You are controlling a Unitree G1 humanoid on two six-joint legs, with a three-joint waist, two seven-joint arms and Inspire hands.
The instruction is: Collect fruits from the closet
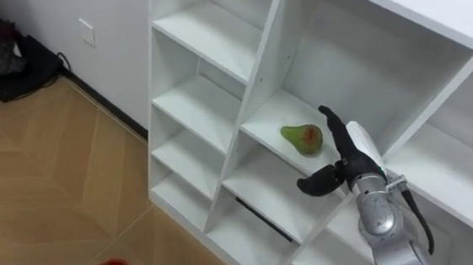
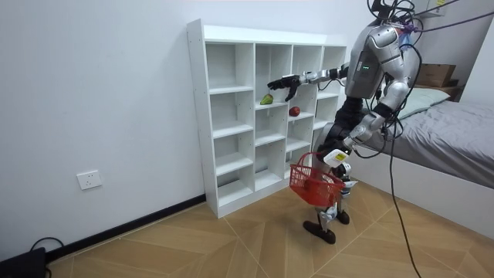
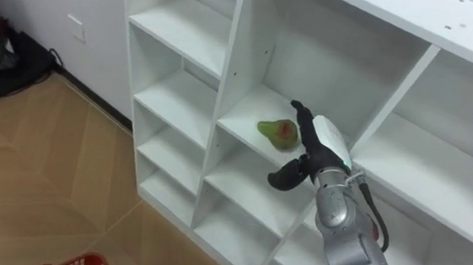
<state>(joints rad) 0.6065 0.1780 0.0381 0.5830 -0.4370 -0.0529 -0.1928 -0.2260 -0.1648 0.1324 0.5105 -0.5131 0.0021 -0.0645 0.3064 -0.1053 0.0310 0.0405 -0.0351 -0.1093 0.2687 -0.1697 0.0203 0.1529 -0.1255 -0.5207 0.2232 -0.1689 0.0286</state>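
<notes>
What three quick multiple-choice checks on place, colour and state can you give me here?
1. Where is the pear? A on a shelf; B on the floor; C atop the unit.
2. What colour is the basket? A blue; B red; C white.
3. How is the right hand? A open beside the pear; B shut on the pear; C shut, empty.
Answers: 1 A, it lies on a white shelf; 2 B, it is red, hanging from the left hand; 3 A, its fingers are spread, not closed round the pear.
</notes>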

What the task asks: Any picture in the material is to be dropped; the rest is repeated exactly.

Final answer:
You are controlling a Unitree G1 humanoid on two six-joint legs, with a three-joint waist, two seven-joint arms and Inspire hands.
The instruction is: Collect fruits from the closet
<state>(joints rad) 0.6065 0.1780 0.0381 0.5830 -0.4370 -0.0529 -0.1928 -0.2260 -0.1648 0.1324 0.5105 -0.5131 0.0021 -0.0645 0.3064 -0.1053 0.0310 0.0405 -0.0351 -0.1093 0.2687 -0.1697 0.0203 0.1529 -0.1255 -0.5207 0.2232 -0.1689 0.0286</state>
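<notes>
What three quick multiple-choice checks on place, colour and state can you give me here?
1. Where is the pear? A on a shelf; B on the floor; C atop the unit.
2. What colour is the basket? A blue; B red; C white.
3. How is the right hand? A open beside the pear; B shut on the pear; C shut, empty.
Answers: 1 A, it lies on a white shelf; 2 B, it is red, hanging from the left hand; 3 A, its fingers are spread, not closed round the pear.
</notes>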

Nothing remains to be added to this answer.